Task instructions: Reproduce the listing below in its entirety. Change nothing.

Dataset content:
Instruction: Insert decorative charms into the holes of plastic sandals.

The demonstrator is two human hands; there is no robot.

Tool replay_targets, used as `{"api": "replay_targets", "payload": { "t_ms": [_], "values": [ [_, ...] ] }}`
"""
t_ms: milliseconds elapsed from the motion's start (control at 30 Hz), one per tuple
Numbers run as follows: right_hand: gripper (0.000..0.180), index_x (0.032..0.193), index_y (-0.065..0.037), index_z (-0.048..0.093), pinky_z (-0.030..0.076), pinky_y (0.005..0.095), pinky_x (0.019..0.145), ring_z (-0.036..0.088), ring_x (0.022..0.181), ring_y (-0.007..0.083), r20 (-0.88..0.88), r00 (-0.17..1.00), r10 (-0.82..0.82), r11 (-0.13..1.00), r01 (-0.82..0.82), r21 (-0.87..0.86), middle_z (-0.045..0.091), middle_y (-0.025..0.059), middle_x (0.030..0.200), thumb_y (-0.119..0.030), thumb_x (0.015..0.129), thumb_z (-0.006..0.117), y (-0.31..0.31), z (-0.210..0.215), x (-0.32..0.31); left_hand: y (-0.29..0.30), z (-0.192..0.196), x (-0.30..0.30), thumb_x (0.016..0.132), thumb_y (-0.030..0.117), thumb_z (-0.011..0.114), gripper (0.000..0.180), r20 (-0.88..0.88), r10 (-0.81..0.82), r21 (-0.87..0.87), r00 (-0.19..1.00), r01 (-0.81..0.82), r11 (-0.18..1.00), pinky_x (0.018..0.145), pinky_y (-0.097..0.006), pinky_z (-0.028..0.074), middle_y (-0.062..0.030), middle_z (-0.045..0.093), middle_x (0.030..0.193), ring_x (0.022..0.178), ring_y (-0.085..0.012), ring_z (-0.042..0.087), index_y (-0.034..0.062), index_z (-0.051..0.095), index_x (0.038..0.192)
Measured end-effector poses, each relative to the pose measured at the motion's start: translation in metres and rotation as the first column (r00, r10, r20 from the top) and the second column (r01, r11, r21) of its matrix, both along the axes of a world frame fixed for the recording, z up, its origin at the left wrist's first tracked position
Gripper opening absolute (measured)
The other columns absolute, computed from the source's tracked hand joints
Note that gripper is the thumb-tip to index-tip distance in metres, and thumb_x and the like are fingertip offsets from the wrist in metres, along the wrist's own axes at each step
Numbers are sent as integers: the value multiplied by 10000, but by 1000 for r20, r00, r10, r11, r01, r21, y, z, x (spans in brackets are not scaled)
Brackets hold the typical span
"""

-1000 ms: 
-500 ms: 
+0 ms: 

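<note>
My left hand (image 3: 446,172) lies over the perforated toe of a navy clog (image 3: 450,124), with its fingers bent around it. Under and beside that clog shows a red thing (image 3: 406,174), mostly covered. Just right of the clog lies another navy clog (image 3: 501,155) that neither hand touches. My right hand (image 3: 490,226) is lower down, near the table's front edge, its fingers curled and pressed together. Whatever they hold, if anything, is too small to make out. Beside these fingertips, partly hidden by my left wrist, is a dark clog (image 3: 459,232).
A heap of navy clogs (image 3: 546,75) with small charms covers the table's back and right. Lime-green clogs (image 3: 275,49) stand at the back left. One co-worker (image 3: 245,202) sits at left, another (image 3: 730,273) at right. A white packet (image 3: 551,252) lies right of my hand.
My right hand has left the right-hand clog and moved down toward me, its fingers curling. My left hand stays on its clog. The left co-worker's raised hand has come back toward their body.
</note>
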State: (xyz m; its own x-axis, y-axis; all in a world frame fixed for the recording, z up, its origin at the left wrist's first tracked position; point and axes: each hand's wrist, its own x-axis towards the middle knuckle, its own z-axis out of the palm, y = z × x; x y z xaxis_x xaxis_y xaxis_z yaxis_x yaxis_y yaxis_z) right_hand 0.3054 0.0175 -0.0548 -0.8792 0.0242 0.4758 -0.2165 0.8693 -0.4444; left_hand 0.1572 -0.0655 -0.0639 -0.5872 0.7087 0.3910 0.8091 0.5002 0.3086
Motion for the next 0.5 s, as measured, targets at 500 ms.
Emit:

Output below:
Instruction: Insert decorative charms into the holes of plastic sandals.

The demonstrator is two human hands; there is no robot.

Tool replay_targets, used as `{"api": "replay_targets", "payload": { "t_ms": [_], "values": [ [_, ...] ] }}`
"""
t_ms: milliseconds elapsed from the motion's start (control at 30 Hz), one per tuple
Numbers run as follows: right_hand: gripper (0.000..0.180), index_x (0.032..0.193), index_y (-0.065..0.037), index_z (-0.048..0.093), pinky_z (-0.030..0.076), pinky_y (0.005..0.095), pinky_x (0.019..0.145), ring_z (-0.036..0.088), ring_x (0.022..0.181), ring_y (-0.007..0.083), r20 (-0.88..0.88), r00 (-0.17..1.00), r10 (-0.82..0.82), r11 (-0.13..1.00), r01 (-0.82..0.82), r21 (-0.87..0.86), middle_z (-0.045..0.091), middle_y (-0.025..0.059), middle_x (0.030..0.200), thumb_y (-0.119..0.030), thumb_x (0.015..0.129), thumb_z (-0.006..0.117), y (-0.31..0.31), z (-0.210..0.215), x (-0.32..0.31); left_hand: y (-0.29..0.30), z (-0.192..0.196), x (-0.30..0.30), thumb_x (0.016..0.132), thumb_y (-0.030..0.117), thumb_z (-0.011..0.114), gripper (0.000..0.180), r20 (-0.88..0.88), r10 (-0.81..0.82), r21 (-0.87..0.87), r00 (-0.19..1.00), r01 (-0.81..0.82), r11 (-0.18..1.00), pinky_x (0.018..0.145), pinky_y (-0.097..0.006), pinky_z (-0.028..0.074), middle_y (-0.062..0.030), middle_z (-0.045..0.093), middle_x (0.030..0.193), ring_x (0.022..0.178), ring_y (-0.085..0.012), ring_z (-0.042..0.087), index_y (-0.034..0.062), index_z (-0.051..0.095), index_x (0.038..0.192)
Measured end-effector poses, each relative to the pose measured at the motion's start: translation in metres and rotation as the first column (r00, r10, r20 from the top) and the second column (r01, r11, r21) of its matrix, both along the axes of a world frame fixed for the recording, z up, its origin at the left wrist's first tracked position
Gripper opening absolute (measured)
The other columns absolute, computed from the source's tracked hand joints
Note that gripper is the thumb-tip to index-tip distance in metres, and thumb_x and the like are fingertip offsets from the wrist in metres, along the wrist's own axes at each step
Numbers are sent as integers: the value multiplied by 10000, but by 1000 for r20, r00, r10, r11, r01, r21, y, z, x (spans in brackets are not scaled)
Brackets hold the typical span
"""

-1000 ms: 
-500 ms: 
+0 ms: 

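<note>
My left hand (image 3: 446,172) lies over the perforated toe of a navy clog (image 3: 450,124), with its fingers bent around it. Under and beside that clog shows a red thing (image 3: 406,174), mostly covered. Just right of the clog lies another navy clog (image 3: 501,155) that neither hand touches. My right hand (image 3: 490,226) is lower down, near the table's front edge, its fingers curled and pressed together. Whatever they hold, if anything, is too small to make out. Beside these fingertips, partly hidden by my left wrist, is a dark clog (image 3: 459,232).
A heap of navy clogs (image 3: 546,75) with small charms covers the table's back and right. Lime-green clogs (image 3: 275,49) stand at the back left. One co-worker (image 3: 245,202) sits at left, another (image 3: 730,273) at right. A white packet (image 3: 551,252) lies right of my hand.
My right hand has left the right-hand clog and moved down toward me, its fingers curling. My left hand stays on its clog. The left co-worker's raised hand has come back toward their body.
</note>
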State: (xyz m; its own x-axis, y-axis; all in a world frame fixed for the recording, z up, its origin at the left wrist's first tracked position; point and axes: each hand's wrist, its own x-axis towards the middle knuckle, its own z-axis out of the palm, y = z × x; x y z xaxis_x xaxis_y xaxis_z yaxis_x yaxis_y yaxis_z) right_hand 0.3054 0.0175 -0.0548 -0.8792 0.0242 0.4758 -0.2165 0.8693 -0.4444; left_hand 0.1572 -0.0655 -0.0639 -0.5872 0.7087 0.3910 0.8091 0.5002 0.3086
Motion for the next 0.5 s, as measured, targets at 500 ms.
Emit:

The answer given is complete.